■ **What to produce**: Please restate verbatim the lines that open the listing below, ending with the line in which "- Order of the" occurs.
- Opening Delimiter -
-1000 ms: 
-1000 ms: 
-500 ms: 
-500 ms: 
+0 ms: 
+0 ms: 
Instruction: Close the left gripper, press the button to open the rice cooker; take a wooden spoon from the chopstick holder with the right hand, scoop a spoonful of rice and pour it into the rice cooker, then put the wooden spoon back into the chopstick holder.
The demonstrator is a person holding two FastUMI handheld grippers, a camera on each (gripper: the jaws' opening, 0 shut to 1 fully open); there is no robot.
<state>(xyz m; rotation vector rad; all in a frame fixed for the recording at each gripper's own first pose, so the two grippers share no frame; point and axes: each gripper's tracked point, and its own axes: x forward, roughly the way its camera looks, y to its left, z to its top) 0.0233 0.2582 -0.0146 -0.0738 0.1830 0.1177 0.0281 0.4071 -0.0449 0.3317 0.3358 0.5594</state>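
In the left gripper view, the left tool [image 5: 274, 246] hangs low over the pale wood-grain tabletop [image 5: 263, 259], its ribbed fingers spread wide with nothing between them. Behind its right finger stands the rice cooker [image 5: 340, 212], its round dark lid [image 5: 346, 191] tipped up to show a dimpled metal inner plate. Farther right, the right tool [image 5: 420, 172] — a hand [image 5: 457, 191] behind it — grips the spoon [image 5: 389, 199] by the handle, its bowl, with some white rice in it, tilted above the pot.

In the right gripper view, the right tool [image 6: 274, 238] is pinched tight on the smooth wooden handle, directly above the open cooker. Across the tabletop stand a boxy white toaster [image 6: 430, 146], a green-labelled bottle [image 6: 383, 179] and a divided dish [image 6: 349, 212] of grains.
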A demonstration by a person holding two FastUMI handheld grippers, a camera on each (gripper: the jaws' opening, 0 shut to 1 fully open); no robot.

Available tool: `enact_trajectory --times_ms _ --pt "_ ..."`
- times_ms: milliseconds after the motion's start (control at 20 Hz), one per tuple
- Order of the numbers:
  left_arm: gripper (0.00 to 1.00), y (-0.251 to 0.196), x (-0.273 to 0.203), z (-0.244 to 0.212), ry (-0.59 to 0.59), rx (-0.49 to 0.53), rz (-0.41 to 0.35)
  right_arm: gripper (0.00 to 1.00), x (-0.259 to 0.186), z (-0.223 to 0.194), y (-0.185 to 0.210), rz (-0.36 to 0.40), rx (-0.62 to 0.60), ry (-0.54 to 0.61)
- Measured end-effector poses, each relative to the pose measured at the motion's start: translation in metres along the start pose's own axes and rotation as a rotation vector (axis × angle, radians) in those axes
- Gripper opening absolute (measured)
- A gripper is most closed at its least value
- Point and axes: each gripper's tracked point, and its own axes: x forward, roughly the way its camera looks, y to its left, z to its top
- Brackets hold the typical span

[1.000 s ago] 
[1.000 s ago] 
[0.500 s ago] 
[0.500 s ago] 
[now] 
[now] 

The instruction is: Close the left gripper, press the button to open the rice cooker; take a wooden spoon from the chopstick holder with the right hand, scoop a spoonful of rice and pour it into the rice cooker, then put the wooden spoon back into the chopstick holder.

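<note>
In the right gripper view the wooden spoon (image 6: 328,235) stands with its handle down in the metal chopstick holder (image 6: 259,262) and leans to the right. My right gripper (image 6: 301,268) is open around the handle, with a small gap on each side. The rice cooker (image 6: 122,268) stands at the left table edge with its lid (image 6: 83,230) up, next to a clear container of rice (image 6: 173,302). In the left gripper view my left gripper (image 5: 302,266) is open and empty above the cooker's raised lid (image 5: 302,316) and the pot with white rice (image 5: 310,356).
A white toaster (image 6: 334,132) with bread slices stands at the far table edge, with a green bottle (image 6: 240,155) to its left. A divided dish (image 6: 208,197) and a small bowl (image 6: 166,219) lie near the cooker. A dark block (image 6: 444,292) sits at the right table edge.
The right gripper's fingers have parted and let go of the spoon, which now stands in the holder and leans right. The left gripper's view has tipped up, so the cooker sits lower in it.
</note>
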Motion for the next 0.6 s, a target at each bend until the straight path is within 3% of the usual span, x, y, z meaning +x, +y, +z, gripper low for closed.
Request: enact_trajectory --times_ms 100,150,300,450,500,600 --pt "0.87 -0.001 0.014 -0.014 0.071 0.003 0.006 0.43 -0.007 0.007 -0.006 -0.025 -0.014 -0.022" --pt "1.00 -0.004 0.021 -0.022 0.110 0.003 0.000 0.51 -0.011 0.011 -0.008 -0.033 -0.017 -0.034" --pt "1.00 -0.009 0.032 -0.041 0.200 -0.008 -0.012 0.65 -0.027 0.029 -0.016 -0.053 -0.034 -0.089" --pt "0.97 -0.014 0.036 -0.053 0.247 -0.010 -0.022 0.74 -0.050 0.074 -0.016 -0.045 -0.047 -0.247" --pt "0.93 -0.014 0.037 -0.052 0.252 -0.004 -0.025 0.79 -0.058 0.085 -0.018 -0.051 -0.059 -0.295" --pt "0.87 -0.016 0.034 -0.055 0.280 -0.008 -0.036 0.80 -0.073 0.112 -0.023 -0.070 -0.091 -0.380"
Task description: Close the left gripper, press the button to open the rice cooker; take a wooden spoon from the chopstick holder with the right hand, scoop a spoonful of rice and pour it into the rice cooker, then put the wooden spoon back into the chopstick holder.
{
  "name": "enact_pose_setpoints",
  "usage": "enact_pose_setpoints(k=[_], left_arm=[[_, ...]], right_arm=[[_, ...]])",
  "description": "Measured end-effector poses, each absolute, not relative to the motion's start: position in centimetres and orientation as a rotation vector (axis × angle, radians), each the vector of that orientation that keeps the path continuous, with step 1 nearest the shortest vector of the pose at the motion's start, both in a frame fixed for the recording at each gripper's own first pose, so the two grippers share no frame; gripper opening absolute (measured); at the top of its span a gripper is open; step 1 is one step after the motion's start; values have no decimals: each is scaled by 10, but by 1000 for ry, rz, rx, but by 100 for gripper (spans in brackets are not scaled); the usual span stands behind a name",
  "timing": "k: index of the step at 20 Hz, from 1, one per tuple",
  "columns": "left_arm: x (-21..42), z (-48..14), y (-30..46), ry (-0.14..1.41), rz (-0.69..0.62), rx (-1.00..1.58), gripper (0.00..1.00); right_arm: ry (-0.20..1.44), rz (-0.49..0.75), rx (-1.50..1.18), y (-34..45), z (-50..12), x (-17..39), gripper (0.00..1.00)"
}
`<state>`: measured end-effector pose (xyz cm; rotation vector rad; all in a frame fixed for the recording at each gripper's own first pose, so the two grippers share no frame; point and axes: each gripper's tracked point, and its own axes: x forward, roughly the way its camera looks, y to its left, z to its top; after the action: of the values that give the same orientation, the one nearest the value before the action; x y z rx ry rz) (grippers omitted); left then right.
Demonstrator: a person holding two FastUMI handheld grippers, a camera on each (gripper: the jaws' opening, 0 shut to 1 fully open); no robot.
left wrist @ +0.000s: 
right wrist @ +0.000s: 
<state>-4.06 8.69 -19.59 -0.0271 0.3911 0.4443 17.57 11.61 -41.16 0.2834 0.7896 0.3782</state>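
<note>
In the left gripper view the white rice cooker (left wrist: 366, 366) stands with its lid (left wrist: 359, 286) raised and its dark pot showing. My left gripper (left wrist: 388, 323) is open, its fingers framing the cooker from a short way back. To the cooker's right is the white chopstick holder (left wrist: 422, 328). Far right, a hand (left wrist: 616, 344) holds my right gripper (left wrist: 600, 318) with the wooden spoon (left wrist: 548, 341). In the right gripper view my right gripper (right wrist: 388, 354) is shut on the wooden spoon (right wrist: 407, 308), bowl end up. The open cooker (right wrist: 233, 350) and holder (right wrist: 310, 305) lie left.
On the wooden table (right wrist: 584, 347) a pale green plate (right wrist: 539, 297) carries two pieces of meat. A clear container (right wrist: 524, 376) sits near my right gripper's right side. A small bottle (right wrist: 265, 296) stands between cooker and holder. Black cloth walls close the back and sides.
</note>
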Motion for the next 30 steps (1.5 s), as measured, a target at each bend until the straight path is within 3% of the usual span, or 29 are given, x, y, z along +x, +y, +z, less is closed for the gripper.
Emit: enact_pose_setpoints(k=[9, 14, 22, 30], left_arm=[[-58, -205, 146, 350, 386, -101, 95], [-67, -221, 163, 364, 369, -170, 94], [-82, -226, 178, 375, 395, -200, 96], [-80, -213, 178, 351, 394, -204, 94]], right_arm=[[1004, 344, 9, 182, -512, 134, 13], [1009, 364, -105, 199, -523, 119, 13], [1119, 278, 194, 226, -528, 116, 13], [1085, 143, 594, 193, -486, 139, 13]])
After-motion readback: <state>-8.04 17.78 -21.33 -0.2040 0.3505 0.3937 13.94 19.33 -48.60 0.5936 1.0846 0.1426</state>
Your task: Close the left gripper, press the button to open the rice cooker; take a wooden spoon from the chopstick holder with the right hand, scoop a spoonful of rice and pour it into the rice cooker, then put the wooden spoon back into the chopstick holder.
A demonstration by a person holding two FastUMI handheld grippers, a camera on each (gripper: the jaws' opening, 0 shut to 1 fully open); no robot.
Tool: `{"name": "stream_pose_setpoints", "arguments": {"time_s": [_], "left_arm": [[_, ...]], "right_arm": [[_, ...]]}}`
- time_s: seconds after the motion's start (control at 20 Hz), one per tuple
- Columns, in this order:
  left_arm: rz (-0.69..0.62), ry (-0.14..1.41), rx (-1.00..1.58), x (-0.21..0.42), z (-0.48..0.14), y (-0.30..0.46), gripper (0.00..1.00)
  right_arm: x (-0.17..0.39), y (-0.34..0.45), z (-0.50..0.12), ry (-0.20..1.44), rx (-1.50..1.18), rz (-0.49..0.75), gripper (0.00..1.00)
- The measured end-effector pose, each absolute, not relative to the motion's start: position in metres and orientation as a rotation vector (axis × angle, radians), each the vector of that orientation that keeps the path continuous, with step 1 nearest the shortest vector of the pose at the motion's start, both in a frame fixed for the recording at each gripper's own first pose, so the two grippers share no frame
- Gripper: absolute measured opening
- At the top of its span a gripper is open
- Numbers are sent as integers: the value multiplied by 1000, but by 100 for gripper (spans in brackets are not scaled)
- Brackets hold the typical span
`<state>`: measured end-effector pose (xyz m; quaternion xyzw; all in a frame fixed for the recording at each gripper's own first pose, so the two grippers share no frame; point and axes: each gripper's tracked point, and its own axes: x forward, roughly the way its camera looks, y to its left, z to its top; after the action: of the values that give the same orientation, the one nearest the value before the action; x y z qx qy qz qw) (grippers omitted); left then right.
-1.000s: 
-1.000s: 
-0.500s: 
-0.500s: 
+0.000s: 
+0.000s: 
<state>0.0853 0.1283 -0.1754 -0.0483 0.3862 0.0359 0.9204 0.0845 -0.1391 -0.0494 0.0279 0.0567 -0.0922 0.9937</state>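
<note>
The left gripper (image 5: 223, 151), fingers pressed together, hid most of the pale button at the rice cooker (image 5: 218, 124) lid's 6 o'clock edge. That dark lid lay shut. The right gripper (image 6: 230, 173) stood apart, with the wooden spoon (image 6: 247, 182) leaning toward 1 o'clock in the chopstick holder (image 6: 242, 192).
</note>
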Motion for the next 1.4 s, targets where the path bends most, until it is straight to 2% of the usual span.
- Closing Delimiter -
■ **Exercise solution**:
-1000 ms: 
-1000 ms: 
-500 ms: 
-500 ms: 
+0 ms: 
+0 ms: 
Instruction: Close the left gripper, press the button to open the rice cooker; take a wooden spoon from the chopstick holder with the right hand, scoop a spoonful of rice and pour it into the rice cooker, then put the wooden spoon back into the chopstick holder.
The demonstrator is a person holding two FastUMI handheld grippers, a camera on each (gripper: the jaws' opening, 0 shut to 1 fully open); there is no robot.
<state>(xyz m; rotation vector rad; all in a frame fixed for the recording at each gripper's own first pose, so the two grippers share no frame; point and axes: each gripper's tracked point, and its own axes: x forward, roughly the way its camera looks, y to its left, z to its top) 0.0233 0.2582 -0.0146 -0.0738 0.1830 0.1177 0.0281 0.4071 -0.0449 0.3317 0.3358 0.5594</state>
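In the left gripper view, the left tool [image 5: 274, 246] hangs low over the pale wood-grain tabletop [image 5: 263, 259], its ribbed fingers spread wide with nothing between them. Behind its right finger stands the rice cooker [image 5: 340, 212], its round dark lid [image 5: 346, 191] tipped up to show a dimpled metal inner plate. Farther right, the right tool [image 5: 420, 172] — a hand [image 5: 457, 191] behind it — grips the spoon [image 5: 389, 199] by the handle, its bowl, with some white rice in it, tilted above the pot.

In the right gripper view, the right tool [image 6: 274, 238] is pinched tight on the smooth wooden handle, directly above the open cooker. Across the tabletop stand a boxy white toaster [image 6: 430, 146], a green-labelled bottle [image 6: 383, 179] and a divided dish [image 6: 349, 212] of grains.
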A demonstration by a person holding two FastUMI handheld grippers, a camera on each (gripper: the jaws' opening, 0 shut to 1 fully open); no robot.

Available tool: `enact_trajectory --times_ms _ --pt "_ ..."`
- times_ms: milliseconds after the motion's start (control at 20 Hz), one per tuple
- Order of the numbers:

No more is needed for this answer.